Let’s consider the game as follows. Initially, each player is given $$K$$ cards, numbered $$1$$ through $$K$$. In each turn, the player chooses one of the cards in his hand at random, and if the card is not a joker (described later), he wins the game, and leaves the game. At this point, if the card numbered $$x$$ is just played, all other cards numbered $$x$$ (in other players’ hands) will be changed to jokers. The game ends when $$K$$ players leave.

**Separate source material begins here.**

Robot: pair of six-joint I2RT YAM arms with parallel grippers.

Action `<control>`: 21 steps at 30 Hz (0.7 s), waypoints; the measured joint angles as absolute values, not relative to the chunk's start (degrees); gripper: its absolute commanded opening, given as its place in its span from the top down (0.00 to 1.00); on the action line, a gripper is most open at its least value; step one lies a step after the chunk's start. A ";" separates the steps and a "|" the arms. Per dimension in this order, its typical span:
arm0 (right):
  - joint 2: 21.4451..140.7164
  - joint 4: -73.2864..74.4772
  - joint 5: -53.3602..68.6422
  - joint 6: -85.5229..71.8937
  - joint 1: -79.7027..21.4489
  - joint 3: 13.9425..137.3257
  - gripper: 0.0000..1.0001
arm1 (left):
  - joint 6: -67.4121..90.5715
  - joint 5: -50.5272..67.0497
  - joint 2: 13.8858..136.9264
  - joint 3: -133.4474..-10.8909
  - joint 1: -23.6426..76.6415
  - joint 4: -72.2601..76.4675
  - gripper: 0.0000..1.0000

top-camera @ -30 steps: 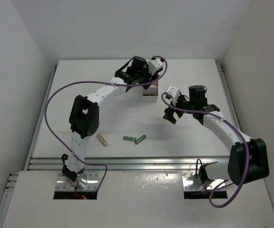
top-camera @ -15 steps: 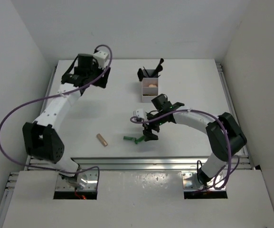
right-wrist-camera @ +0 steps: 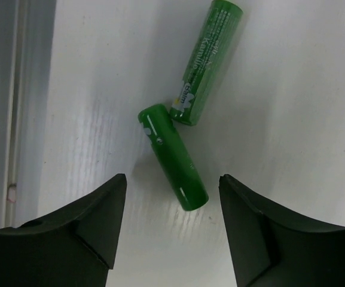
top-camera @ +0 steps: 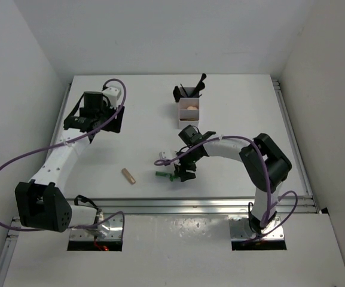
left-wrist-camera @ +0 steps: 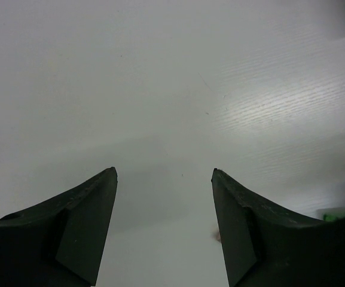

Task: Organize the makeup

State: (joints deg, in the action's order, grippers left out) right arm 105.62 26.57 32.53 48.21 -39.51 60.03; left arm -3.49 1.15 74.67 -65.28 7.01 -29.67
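Two green tubes point(top-camera: 162, 174) lie end to end near the table's front middle. In the right wrist view the near tube point(right-wrist-camera: 173, 156) lies just ahead of my open, empty right gripper point(right-wrist-camera: 172, 177), and the far tube point(right-wrist-camera: 208, 63) lies beyond it. From above, the right gripper point(top-camera: 183, 172) hovers over them. A tan-gold tube point(top-camera: 128, 176) lies to their left. My left gripper point(top-camera: 93, 124) is open and empty over bare table at the far left, and its wrist view point(left-wrist-camera: 163, 171) shows nothing between the jaws. Black brushes point(top-camera: 190, 91) and a beige sponge point(top-camera: 188, 118) sit in the white box point(top-camera: 189, 111).
The white box stands at the back middle. A metal rail point(top-camera: 172, 203) runs along the table's near edge and also shows in the right wrist view point(right-wrist-camera: 11, 119). White walls close in the table on three sides.
My left arm has swung from the box at the back middle to the far left. My right arm has come from beside the box down over the green tubes.
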 measured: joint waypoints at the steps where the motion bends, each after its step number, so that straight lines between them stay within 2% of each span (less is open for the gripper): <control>1: 106.15 25.85 32.23 48.21 -39.72 60.03 0.40 | -3.33 1.28 74.67 -65.06 7.01 -29.34 0.29; 4: 107.74 23.38 31.48 48.36 -40.80 60.18 0.49 | -3.36 1.69 74.65 -64.49 7.01 -28.51 0.29; 7: 108.57 21.08 31.00 48.47 -42.11 60.62 0.63 | -3.42 1.69 74.65 -63.31 7.01 -27.94 0.29; 8: 108.62 21.06 31.07 48.42 -42.28 60.69 0.70 | -3.70 1.69 74.63 -62.78 7.01 -27.79 0.29; 9: 108.62 21.28 31.07 48.71 -42.48 60.69 0.82 | -3.88 1.67 74.56 -62.28 7.01 -27.77 0.29; 12: 108.42 22.70 30.87 50.59 -42.74 60.73 1.00 | -4.54 1.63 74.52 -61.08 7.01 -27.77 0.29; 18: 107.22 26.76 29.15 54.68 -42.74 60.49 1.00 | -6.26 2.83 74.50 -60.55 7.01 -27.73 0.29; 21: 105.56 28.51 27.75 54.50 -42.24 59.59 1.00 | -9.21 5.41 74.50 -60.45 7.01 -27.90 0.33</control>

What happens after each player takes exactly one turn? For each player, one of the following happens:

• Wins and leaves the game.
• There are $$K - 1$$ cards in his hand. Exactly $$J - 1$$ of them are jokers, where $$J$$ is the number of people who have already left the game. (Since he didn’t win the game in the first round, the card he played must be a joker).

A key observation is that, after each remaining player takes the same number of turns (call it $$t$$), all remaining player has the same number of jokers in hands (that is, $$J - t$$, where $$J$$ is the number of people who have already left the game.)

Thus, we can define the following DP state:

$$dp[n][a][b][i]$$: $$N$$ people are remaining, each player has $$a$$ cards, $$b$$ of them are jokers. What is the probability that the $$i$$-th player wins?

To get a recurrence formula to compute $$dp[n][a][b][i]$$, iterate over two parameters $$l, r$$ - the number of people who leave the game in the next turn to the left / right of the $$i$$-th player. We get an $$O(N^6)$$ solution with a very small constant.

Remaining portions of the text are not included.